• **What is expected**:
Would you give back exactly the lines from the line with "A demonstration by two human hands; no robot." through the end of the entries below, both included, but none of the pictures?

*** Information given

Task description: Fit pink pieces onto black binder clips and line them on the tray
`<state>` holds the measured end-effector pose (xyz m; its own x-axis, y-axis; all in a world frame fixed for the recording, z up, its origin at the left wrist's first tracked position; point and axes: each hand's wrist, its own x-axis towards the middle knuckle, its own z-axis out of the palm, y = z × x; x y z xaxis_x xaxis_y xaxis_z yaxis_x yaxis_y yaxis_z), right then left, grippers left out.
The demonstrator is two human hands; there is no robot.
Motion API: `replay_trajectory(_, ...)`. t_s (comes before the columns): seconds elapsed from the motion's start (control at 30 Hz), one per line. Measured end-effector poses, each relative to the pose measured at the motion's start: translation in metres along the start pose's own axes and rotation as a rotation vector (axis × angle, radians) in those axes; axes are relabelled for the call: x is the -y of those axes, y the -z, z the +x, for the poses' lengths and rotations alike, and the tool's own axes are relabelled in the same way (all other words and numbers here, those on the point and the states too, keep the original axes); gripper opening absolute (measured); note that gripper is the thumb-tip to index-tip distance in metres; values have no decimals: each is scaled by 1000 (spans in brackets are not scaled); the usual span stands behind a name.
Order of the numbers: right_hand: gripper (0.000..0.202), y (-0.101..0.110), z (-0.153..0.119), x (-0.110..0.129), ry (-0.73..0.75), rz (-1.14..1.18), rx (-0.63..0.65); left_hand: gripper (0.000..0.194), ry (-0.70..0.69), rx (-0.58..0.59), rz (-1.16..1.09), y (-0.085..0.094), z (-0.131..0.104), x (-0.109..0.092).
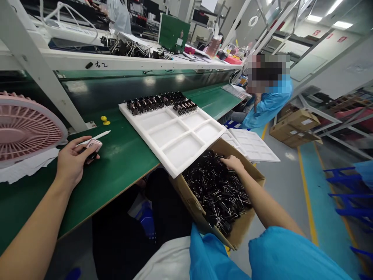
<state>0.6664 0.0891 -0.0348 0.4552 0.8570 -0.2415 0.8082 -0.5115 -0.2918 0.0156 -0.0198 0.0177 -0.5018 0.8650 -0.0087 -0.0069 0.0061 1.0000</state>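
Note:
On the left, my left hand [74, 157] is closed around a small white block-shaped piece with a long tapered white tip [101, 135]. Something black shows under its fingers, too small to name. My right hand [233, 163] reaches into a cardboard box [258, 175] heaped with black binder clips [212, 182]. Its fingers are drawn together at the pile's far edge; what they grip is hidden. Between the hands, a white foam tray [163, 157] overhangs the bench edge above the box. Rows of black clips [154, 103] stand along its far side, and several nearer compartments are bare.
A pink fan [29, 128] stands at the left on the green bench [116, 171], near two yellow knobs [105, 119]. More white trays [256, 144] lie beyond the box. A shelf [122, 61] runs above the bench. A person in blue [271, 101] sits farther along.

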Motion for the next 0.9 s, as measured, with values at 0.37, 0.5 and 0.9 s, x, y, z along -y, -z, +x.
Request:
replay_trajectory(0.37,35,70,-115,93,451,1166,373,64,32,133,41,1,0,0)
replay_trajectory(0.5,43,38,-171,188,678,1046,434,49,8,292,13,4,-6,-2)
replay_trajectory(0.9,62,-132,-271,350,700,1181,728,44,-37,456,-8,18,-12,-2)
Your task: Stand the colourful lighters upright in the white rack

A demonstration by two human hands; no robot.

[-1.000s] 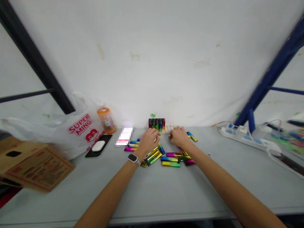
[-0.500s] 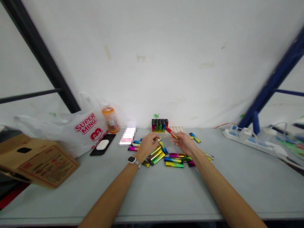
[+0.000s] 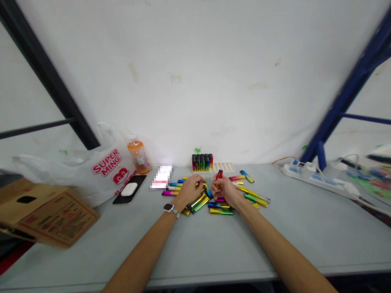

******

• **Output for this task**:
A demonstration by two human hands; no robot.

[-1.000s] 
[-0.500s] 
[+0.000s] 

What was requested is fully covered by this answer.